Task goal = Set down the data below exactly; pictures stay out.
------ Provided data
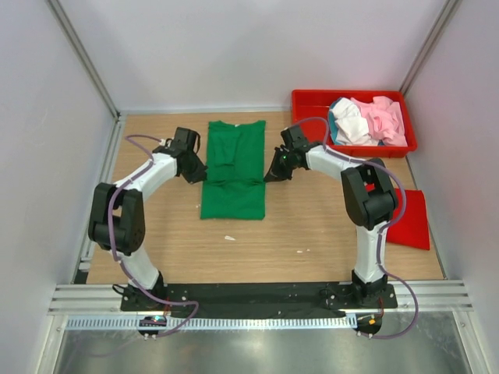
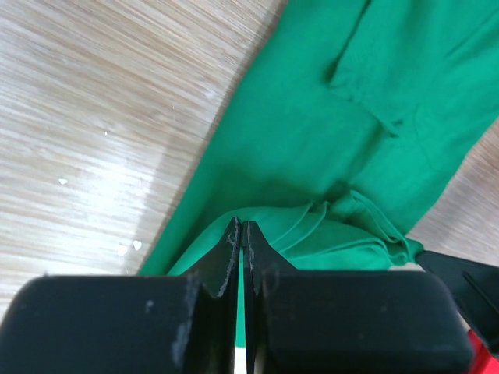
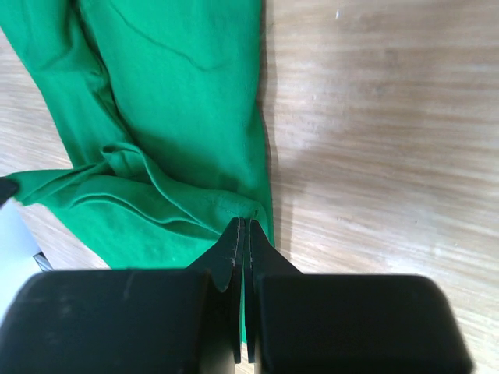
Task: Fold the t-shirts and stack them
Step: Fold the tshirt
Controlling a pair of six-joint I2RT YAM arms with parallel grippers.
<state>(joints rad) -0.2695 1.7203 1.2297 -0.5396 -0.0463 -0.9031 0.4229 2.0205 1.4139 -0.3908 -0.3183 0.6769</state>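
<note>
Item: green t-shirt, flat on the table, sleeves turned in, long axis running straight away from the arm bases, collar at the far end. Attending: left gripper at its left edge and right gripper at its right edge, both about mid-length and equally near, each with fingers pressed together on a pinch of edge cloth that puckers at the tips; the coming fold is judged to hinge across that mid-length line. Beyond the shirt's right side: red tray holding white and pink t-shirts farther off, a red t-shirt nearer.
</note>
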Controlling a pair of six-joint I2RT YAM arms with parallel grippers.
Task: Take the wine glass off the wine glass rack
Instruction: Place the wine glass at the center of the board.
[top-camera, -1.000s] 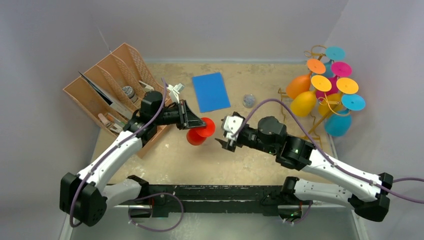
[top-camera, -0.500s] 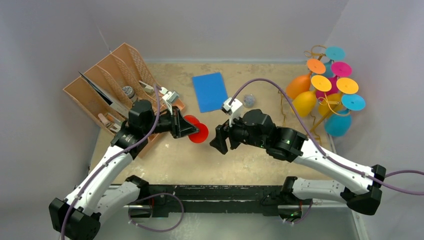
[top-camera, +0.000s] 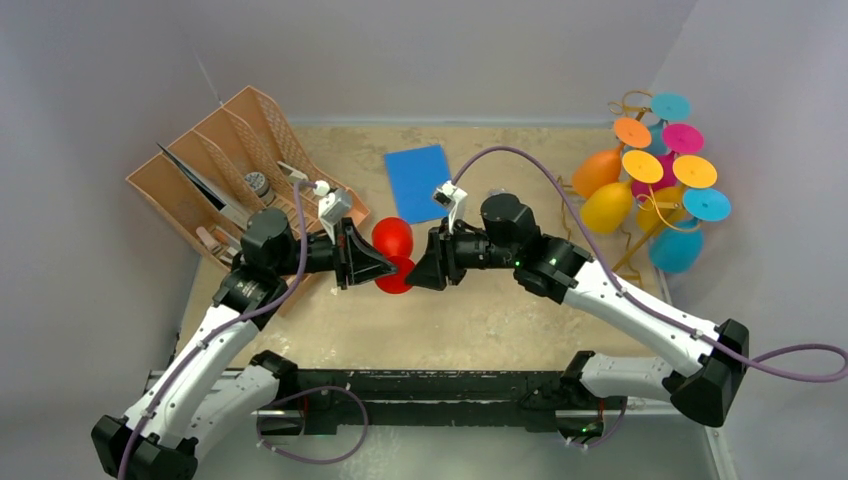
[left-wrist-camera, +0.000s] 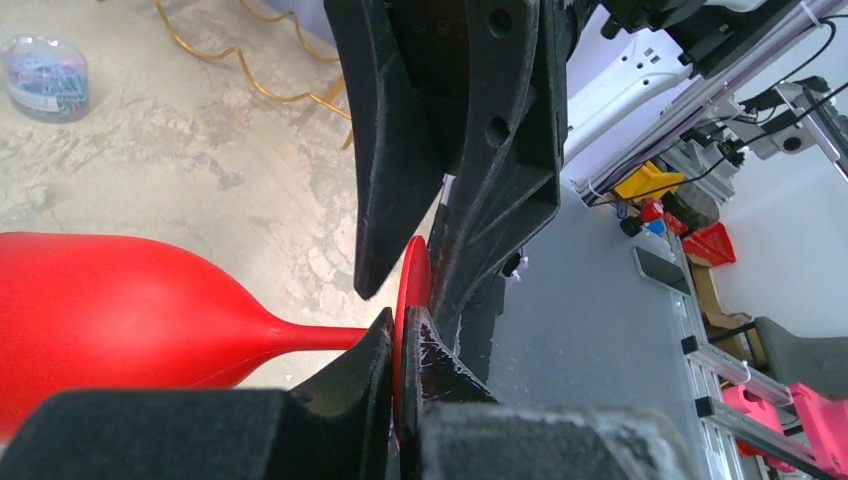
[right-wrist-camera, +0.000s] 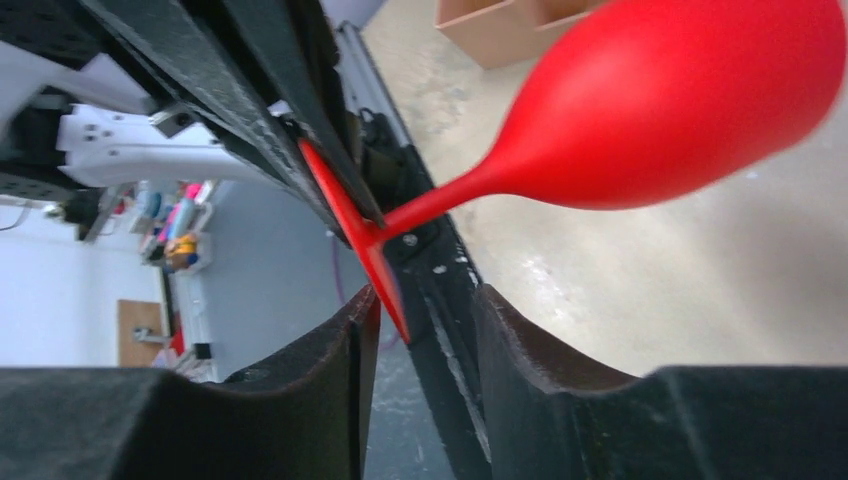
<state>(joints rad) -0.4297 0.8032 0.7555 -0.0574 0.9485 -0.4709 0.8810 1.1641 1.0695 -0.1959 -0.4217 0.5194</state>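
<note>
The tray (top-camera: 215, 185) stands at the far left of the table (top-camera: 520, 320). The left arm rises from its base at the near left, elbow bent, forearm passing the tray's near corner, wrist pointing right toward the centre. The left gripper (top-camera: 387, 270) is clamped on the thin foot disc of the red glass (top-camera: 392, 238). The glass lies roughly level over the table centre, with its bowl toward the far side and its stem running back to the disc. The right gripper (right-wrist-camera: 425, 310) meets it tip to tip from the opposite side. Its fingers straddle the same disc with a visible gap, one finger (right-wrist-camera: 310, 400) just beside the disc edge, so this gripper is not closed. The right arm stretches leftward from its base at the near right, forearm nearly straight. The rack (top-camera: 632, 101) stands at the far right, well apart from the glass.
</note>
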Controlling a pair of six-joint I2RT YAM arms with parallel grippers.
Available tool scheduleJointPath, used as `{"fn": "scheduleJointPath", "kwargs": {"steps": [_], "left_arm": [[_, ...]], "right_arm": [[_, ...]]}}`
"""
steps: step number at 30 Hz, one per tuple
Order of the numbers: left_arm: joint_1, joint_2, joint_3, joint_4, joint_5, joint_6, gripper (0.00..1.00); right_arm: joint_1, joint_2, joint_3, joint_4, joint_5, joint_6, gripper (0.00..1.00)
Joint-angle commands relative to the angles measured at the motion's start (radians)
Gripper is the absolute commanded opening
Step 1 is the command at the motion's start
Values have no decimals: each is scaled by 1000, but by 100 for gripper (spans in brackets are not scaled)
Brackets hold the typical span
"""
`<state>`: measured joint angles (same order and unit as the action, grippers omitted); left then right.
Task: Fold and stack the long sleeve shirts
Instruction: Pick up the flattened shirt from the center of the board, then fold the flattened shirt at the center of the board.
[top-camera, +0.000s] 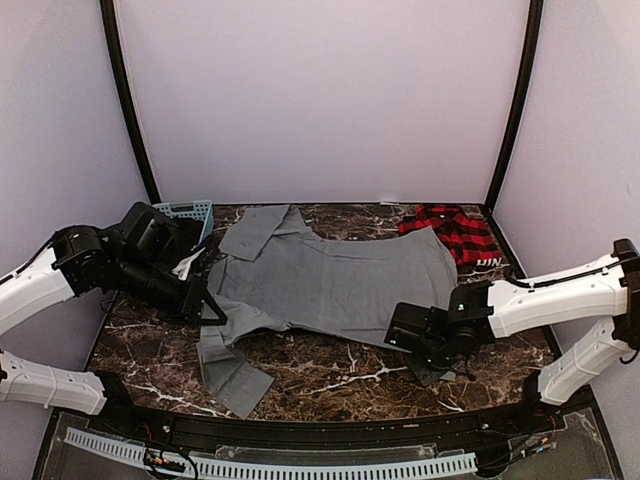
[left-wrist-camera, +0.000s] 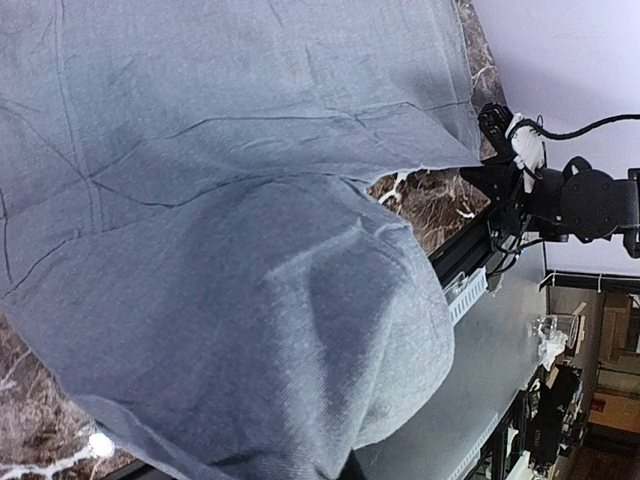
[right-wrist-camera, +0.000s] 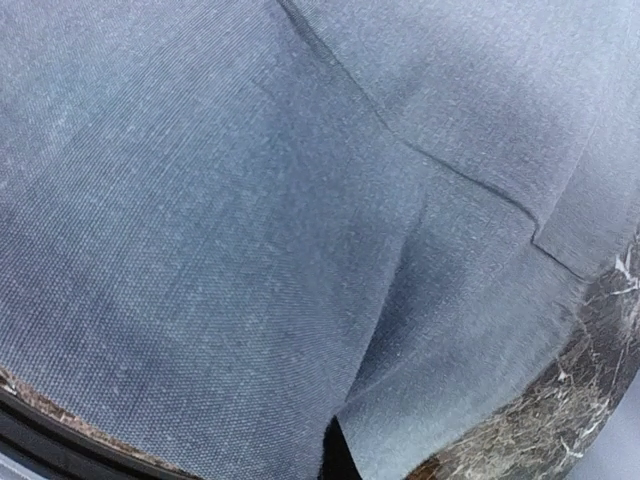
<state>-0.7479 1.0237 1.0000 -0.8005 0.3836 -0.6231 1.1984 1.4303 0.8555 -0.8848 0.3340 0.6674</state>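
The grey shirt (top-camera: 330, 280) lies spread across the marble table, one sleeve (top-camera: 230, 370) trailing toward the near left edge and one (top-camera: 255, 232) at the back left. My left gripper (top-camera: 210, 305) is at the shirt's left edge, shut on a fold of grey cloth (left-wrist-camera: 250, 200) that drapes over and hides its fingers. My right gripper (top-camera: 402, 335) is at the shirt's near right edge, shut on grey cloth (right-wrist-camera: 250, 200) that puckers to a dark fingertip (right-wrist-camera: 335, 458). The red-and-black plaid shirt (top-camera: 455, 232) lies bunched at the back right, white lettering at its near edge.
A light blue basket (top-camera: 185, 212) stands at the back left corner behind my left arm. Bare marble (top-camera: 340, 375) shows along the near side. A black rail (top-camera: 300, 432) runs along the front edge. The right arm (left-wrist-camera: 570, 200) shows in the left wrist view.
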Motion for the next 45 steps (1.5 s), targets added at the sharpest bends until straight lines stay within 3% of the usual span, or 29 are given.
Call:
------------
Response to the exercise =
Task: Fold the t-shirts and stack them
Step: Fold the tshirt
Controlling a pair of six-joint I2RT YAM arms with parallel grippers.
<state>(joints rad) -0.2695 1.7203 1.2297 -0.5396 -0.0463 -0.9031 0.4229 2.0205 1.4139 -0.3908 -0.3183 0.6769</state>
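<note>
Item: green t-shirt, flat on the table, sleeves turned in, long axis running straight away from the arm bases, collar at the far end. Attending: left gripper at its left edge and right gripper at its right edge, both about mid-length and equally near, each with fingers pressed together on a pinch of edge cloth that puckers at the tips; the coming fold is judged to hinge across that mid-length line. Beyond the shirt's right side: red tray holding white and pink t-shirts farther off, a red t-shirt nearer.
</note>
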Controlling a pair of six-joint I2RT YAM arms with parallel grippers.
Task: Take the wine glass off the wine glass rack
Instruction: Place the wine glass at the center of the board.
[top-camera, -1.000s] 
[top-camera, -0.500s] 
[top-camera, +0.000s] 
[left-wrist-camera, +0.000s] 
[right-wrist-camera, +0.000s] 
<state>(joints rad) -0.4297 0.8032 0.7555 -0.0574 0.9485 -0.4709 0.8810 1.1641 1.0695 -0.1959 -0.4217 0.5194</state>
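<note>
The tray (top-camera: 215, 185) stands at the far left of the table (top-camera: 520, 320). The left arm rises from its base at the near left, elbow bent, forearm passing the tray's near corner, wrist pointing right toward the centre. The left gripper (top-camera: 387, 270) is clamped on the thin foot disc of the red glass (top-camera: 392, 238). The glass lies roughly level over the table centre, with its bowl toward the far side and its stem running back to the disc. The right gripper (right-wrist-camera: 425, 310) meets it tip to tip from the opposite side. Its fingers straddle the same disc with a visible gap, one finger (right-wrist-camera: 310, 400) just beside the disc edge, so this gripper is not closed. The right arm stretches leftward from its base at the near right, forearm nearly straight. The rack (top-camera: 632, 101) stands at the far right, well apart from the glass.
</note>
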Controlling a pair of six-joint I2RT YAM arms with parallel grippers.
Available tool scheduleJointPath, used as `{"fn": "scheduleJointPath", "kwargs": {"steps": [_], "left_arm": [[_, ...]], "right_arm": [[_, ...]]}}`
"""
steps: step number at 30 Hz, one per tuple
Order of the numbers: left_arm: joint_1, joint_2, joint_3, joint_4, joint_5, joint_6, gripper (0.00..1.00); right_arm: joint_1, joint_2, joint_3, joint_4, joint_5, joint_6, gripper (0.00..1.00)
Joint-angle commands relative to the angles measured at the motion's start (radians)
Gripper is the absolute commanded opening
Step 1 is the command at the motion's start
Values have no decimals: each is scaled by 1000, but by 100 for gripper (spans in brackets are not scaled)
Brackets hold the typical span
"""
`<state>`: measured joint angles (same order and unit as the action, grippers omitted); left then right.
Task: Fold and stack the long sleeve shirts
Instruction: Pick up the flattened shirt from the center of the board, then fold the flattened shirt at the center of the board.
[top-camera, +0.000s] 
[left-wrist-camera, +0.000s] 
[right-wrist-camera, +0.000s] 
<state>-0.7479 1.0237 1.0000 -0.8005 0.3836 -0.6231 1.1984 1.4303 0.8555 -0.8848 0.3340 0.6674</state>
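The grey shirt (top-camera: 330, 280) lies spread across the marble table, one sleeve (top-camera: 230, 370) trailing toward the near left edge and one (top-camera: 255, 232) at the back left. My left gripper (top-camera: 210, 305) is at the shirt's left edge, shut on a fold of grey cloth (left-wrist-camera: 250, 200) that drapes over and hides its fingers. My right gripper (top-camera: 402, 335) is at the shirt's near right edge, shut on grey cloth (right-wrist-camera: 250, 200) that puckers to a dark fingertip (right-wrist-camera: 335, 458). The red-and-black plaid shirt (top-camera: 455, 232) lies bunched at the back right, white lettering at its near edge.
A light blue basket (top-camera: 185, 212) stands at the back left corner behind my left arm. Bare marble (top-camera: 340, 375) shows along the near side. A black rail (top-camera: 300, 432) runs along the front edge. The right arm (left-wrist-camera: 570, 200) shows in the left wrist view.
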Motion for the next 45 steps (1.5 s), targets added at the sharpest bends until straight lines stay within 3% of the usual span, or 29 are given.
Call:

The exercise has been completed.